- _WHAT THE EXERCISE ASKS_
Your task is to copy each line of the records that includes the string "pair".

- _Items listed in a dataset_
☆ ☆ ☆ ☆

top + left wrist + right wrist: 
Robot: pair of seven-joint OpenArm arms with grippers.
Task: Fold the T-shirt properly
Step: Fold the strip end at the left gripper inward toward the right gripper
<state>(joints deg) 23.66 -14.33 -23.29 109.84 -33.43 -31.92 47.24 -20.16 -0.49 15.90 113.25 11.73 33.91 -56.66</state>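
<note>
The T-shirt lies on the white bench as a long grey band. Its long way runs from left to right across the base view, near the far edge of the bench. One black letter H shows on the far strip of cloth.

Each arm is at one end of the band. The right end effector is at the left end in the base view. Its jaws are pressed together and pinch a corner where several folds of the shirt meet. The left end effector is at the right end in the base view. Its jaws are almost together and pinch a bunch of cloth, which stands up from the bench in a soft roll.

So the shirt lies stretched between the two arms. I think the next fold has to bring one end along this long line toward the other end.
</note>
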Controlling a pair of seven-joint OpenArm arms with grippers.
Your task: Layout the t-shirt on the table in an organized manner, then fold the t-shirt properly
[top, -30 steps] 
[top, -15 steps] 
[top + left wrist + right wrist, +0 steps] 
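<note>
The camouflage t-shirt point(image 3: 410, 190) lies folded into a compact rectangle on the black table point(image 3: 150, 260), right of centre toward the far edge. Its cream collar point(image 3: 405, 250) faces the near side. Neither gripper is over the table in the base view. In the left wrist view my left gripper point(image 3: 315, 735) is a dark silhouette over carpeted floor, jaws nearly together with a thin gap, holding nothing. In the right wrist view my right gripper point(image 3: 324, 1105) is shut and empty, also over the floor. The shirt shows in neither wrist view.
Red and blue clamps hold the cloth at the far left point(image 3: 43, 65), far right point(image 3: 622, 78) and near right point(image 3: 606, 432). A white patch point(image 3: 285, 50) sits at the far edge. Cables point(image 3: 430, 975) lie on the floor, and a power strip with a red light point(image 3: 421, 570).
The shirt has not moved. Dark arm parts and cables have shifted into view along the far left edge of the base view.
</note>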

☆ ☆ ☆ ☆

- _ANSWER BELOW_
Robot: pair of seven-joint OpenArm arms with grippers.
Controlling a pair of seven-joint OpenArm arms with grippers.

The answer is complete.